Task objective - Copy every line of the data exactly, leaving nothing out.

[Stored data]
Start of Block

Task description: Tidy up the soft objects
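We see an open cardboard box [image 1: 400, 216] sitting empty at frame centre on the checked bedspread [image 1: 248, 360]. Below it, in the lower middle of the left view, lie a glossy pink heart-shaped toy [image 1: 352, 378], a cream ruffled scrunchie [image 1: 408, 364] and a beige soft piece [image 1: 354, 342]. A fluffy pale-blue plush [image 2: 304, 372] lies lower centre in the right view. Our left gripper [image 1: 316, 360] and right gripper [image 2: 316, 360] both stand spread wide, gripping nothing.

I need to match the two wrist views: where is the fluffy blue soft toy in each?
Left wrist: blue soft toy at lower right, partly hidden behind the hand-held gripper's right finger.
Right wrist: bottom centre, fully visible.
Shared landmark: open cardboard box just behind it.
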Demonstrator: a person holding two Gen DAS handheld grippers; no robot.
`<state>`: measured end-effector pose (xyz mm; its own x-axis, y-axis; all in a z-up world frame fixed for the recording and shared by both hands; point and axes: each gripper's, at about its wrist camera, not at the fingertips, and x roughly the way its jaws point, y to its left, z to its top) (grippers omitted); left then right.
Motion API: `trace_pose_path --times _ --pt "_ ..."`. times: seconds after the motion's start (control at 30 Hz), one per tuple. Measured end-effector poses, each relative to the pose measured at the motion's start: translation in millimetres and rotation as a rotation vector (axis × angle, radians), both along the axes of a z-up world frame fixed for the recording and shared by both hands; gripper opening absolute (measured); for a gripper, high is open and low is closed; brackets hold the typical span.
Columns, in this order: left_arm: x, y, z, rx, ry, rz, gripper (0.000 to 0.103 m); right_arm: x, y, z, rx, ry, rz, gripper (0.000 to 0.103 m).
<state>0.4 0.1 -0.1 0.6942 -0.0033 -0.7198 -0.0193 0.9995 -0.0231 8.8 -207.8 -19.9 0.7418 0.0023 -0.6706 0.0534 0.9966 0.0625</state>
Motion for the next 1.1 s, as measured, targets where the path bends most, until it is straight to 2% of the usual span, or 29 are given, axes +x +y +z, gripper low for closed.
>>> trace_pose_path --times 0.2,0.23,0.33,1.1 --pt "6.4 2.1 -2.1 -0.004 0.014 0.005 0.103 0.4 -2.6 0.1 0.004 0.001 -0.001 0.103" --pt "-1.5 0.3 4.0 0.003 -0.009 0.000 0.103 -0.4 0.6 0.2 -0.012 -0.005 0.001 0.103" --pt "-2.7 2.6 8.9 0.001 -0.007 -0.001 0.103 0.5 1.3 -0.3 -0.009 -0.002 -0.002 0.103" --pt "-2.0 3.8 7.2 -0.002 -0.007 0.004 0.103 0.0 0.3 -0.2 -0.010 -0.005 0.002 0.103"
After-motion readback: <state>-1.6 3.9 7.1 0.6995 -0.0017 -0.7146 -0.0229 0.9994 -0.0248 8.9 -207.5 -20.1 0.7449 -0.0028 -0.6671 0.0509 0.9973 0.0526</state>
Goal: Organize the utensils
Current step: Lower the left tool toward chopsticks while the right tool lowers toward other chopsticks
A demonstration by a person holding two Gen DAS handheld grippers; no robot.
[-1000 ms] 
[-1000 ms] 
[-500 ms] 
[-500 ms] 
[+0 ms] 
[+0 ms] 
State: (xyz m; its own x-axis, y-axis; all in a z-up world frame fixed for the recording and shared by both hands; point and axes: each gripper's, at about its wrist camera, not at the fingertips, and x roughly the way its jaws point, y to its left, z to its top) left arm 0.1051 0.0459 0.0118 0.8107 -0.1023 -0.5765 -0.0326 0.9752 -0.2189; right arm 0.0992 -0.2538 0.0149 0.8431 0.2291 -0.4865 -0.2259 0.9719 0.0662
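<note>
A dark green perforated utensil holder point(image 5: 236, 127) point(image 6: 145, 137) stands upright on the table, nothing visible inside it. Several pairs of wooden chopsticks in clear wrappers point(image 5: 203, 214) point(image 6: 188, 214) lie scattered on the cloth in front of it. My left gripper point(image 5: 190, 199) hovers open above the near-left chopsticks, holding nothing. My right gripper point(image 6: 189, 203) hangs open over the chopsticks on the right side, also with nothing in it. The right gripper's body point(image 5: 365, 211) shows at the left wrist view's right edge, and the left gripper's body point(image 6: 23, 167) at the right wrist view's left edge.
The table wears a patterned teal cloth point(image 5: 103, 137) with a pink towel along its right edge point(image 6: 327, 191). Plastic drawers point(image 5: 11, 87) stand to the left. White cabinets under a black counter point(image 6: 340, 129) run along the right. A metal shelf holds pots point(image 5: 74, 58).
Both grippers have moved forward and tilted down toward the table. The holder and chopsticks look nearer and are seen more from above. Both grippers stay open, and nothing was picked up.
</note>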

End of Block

Solution to the exercise -
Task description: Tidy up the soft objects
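We see an open cardboard box [image 1: 400, 216] sitting empty at frame centre on the checked bedspread [image 1: 248, 360]. Below it, in the lower middle of the left view, lie a glossy pink heart-shaped toy [image 1: 352, 378], a cream ruffled scrunchie [image 1: 408, 364] and a beige soft piece [image 1: 354, 342]. A fluffy pale-blue plush [image 2: 304, 372] lies lower centre in the right view. Our left gripper [image 1: 316, 360] and right gripper [image 2: 316, 360] both stand spread wide, gripping nothing.

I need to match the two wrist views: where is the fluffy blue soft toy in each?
Left wrist: blue soft toy at lower right, partly hidden behind the hand-held gripper's right finger.
Right wrist: bottom centre, fully visible.
Shared landmark: open cardboard box just behind it.
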Demonstrator: a person holding two Gen DAS handheld grippers; no robot.
`<state>`: measured end-effector pose (xyz mm; its own x-axis, y-axis; all in a z-up world frame fixed for the recording and shared by both hands; point and axes: each gripper's, at about its wrist camera, not at the fingertips, and x roughly the way its jaws point, y to its left, z to its top) (grippers omitted); left then right.
Motion API: `trace_pose_path --times _ --pt "_ ..."`. times: seconds after the motion's start (control at 30 Hz), one per tuple. Measured end-effector poses, each relative to the pose measured at the motion's start: translation in millimetres and rotation as a rotation vector (axis × angle, radians), both along the axes of a z-up world frame fixed for the recording and shared by both hands; gripper opening absolute (measured); for a gripper, high is open and low is closed; brackets hold the typical span.
Columns, in this order: left_arm: x, y, z, rx, ry, rz, gripper (0.000 to 0.103 m); right_arm: x, y, z, rx, ry, rz, gripper (0.000 to 0.103 m).
<state>0.4 0.1 -0.1 0.6942 -0.0033 -0.7198 -0.0193 0.9995 -0.0231 8.8 -207.8 -19.9 0.7418 0.0023 -0.6706 0.0534 0.9966 0.0625</state>
Motion for the next 1.1 s, as measured, targets where the path bends most, until it is straight to 2% of the usual span, or 29 are given, axes +x +y +z, gripper low for closed.
>>> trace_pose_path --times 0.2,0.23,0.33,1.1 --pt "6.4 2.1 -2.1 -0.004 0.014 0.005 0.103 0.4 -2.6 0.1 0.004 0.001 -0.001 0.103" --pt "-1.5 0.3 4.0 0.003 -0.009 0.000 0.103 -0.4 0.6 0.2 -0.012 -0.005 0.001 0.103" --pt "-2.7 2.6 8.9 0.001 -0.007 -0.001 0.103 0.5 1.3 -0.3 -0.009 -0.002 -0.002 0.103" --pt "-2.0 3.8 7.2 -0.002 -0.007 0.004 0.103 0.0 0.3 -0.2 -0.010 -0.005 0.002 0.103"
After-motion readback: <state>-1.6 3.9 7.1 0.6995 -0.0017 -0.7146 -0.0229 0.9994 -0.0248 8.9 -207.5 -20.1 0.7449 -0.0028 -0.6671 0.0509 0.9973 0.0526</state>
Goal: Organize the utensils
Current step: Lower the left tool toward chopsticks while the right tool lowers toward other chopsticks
A demonstration by a person holding two Gen DAS handheld grippers; no robot.
[-1000 ms] 
[-1000 ms] 
[-500 ms] 
[-500 ms] 
[+0 ms] 
[+0 ms] 
State: (xyz m; its own x-axis, y-axis; all in a z-up world frame fixed for the recording and shared by both hands; point and axes: each gripper's, at about its wrist camera, not at the fingertips, and x roughly the way its jaws point, y to its left, z to its top) left arm 0.1051 0.0459 0.0118 0.8107 -0.1023 -0.5765 -0.0326 0.9752 -0.2189; right arm 0.0992 -0.2538 0.0149 0.8431 0.2291 -0.4865 -0.2259 0.9719 0.0662
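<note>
A dark green perforated utensil holder point(image 5: 236, 127) point(image 6: 145, 137) stands upright on the table, nothing visible inside it. Several pairs of wooden chopsticks in clear wrappers point(image 5: 203, 214) point(image 6: 188, 214) lie scattered on the cloth in front of it. My left gripper point(image 5: 190, 199) hovers open above the near-left chopsticks, holding nothing. My right gripper point(image 6: 189, 203) hangs open over the chopsticks on the right side, also with nothing in it. The right gripper's body point(image 5: 365, 211) shows at the left wrist view's right edge, and the left gripper's body point(image 6: 23, 167) at the right wrist view's left edge.
The table wears a patterned teal cloth point(image 5: 103, 137) with a pink towel along its right edge point(image 6: 327, 191). Plastic drawers point(image 5: 11, 87) stand to the left. White cabinets under a black counter point(image 6: 340, 129) run along the right. A metal shelf holds pots point(image 5: 74, 58).
Both grippers have moved forward and tilted down toward the table. The holder and chopsticks look nearer and are seen more from above. Both grippers stay open, and nothing was picked up.
</note>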

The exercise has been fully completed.